▸ **EXERCISE INSTRUCTIONS**: Leaving all pictures aside, copy exactly the lines from the start of the listing below through the line that contains "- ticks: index", and only those lines.

════

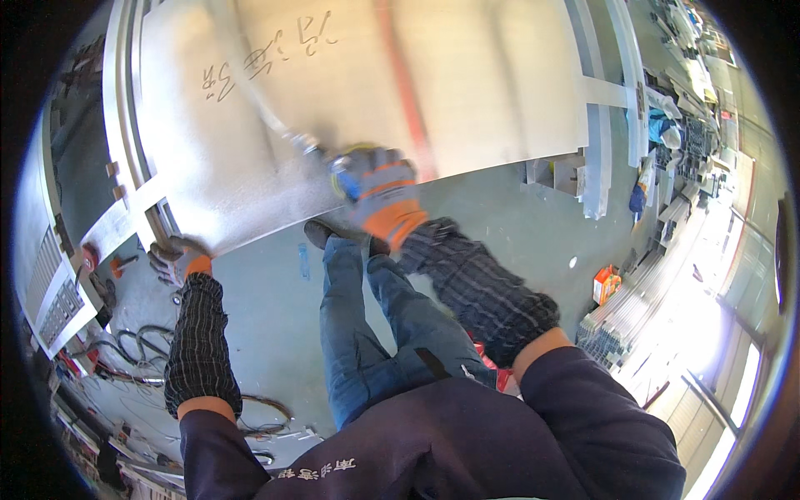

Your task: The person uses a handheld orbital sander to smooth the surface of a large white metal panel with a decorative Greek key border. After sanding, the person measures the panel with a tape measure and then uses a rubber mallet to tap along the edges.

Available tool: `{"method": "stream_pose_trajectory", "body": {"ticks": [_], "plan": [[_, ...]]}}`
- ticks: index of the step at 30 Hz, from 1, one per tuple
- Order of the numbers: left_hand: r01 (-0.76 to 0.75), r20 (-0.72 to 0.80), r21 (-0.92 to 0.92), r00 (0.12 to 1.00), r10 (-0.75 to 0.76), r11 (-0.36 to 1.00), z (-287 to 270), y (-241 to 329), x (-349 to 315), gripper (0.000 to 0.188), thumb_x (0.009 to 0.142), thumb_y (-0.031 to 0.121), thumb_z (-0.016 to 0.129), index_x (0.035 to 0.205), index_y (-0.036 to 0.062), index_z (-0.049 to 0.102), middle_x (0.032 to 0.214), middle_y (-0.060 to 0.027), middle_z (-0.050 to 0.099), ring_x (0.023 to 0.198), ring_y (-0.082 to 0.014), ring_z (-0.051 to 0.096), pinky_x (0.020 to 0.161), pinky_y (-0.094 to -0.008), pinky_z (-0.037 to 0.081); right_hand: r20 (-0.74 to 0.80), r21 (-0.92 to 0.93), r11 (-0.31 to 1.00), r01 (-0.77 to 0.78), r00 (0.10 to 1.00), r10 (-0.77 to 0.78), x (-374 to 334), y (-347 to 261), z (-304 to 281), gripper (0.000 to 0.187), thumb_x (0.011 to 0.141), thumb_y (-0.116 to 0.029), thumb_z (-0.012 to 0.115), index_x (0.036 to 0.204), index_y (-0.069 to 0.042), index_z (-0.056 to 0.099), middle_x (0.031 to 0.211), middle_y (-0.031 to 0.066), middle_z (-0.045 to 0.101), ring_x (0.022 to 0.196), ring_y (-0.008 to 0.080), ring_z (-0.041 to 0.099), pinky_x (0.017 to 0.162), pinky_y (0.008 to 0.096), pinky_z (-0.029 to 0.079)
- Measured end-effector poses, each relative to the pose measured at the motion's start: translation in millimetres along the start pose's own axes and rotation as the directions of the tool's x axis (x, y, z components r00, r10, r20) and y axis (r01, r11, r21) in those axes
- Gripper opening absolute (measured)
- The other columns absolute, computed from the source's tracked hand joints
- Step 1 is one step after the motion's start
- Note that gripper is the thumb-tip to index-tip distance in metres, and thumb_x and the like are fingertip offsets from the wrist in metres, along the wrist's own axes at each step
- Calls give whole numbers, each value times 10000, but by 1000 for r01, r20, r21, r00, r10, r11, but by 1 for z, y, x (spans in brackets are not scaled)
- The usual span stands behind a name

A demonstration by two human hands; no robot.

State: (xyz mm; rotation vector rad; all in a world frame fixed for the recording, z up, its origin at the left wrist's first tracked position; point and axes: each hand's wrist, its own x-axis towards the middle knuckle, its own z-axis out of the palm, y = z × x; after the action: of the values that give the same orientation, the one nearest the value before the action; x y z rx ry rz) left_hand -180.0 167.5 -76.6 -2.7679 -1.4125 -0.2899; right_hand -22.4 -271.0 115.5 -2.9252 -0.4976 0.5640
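Observation:
A large, shiny metal sheet [467,108] with dark handwriting on it lies in front of me on a pale frame [125,100]. My right hand [383,179], in a grey and orange glove, is closed around a blue hand tool [344,178] over the sheet's near part. A metallic piece [306,143] sticks out from the tool toward the far left; motion blur hides its exact kind. At the near left corner, my left hand [179,257], gloved alike, has its fingers curled on the edge of the sheet and frame.
On the left floor lie coiled black hoses [146,346] and a small orange tool [123,265]. Stacked metal profiles [646,292] and an orange box [607,284] are at the right. A slotted metal panel [60,308] stands far left. My legs are below the sheet's near edge.

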Motion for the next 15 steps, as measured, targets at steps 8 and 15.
{"method": "stream_pose_trajectory", "body": {"ticks": [8,15], "plan": [[39,113,-16,993,-37,999,-20,17,0,683,1084,512,426,1661,167,301,1713,-145,274,1587,-334,240,1283,-545,196,-55,-248,797,-551,829,556,-46,271,15,980,810,-578,769,1564,-54,428,1590,230,453,1480,367,437,1247,437,330],[72,71,-6,995,-71,997,-13,15,0,662,1071,495,453,1633,160,355,1660,-154,360,1534,-357,335,1261,-545,248,-87,38,598,-801,593,800,-12,373,-10,863,848,-611,701,1428,3,520,1352,227,612,1272,416,610,1078,477,500]]}}
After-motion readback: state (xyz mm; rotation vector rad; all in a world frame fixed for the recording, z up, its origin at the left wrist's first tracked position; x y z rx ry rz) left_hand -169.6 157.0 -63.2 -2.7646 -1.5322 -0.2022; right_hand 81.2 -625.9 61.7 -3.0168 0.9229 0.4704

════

▸ **WRITTEN REPLY**:
Your task: The person uses a handheld orbital sander to smooth the surface of a large white metal panel with a decorative Greek key border. After sanding, the person measures the panel with a tape measure and then uses a rubber mallet to tap along the edges.

Available tool: `{"method": "stream_pose_trajectory", "body": {"ticks": [_], "plan": [[_, ...]]}}`
- ticks: index of the step at 30 Hz, from 1, one per tuple

The exercise has now been completed.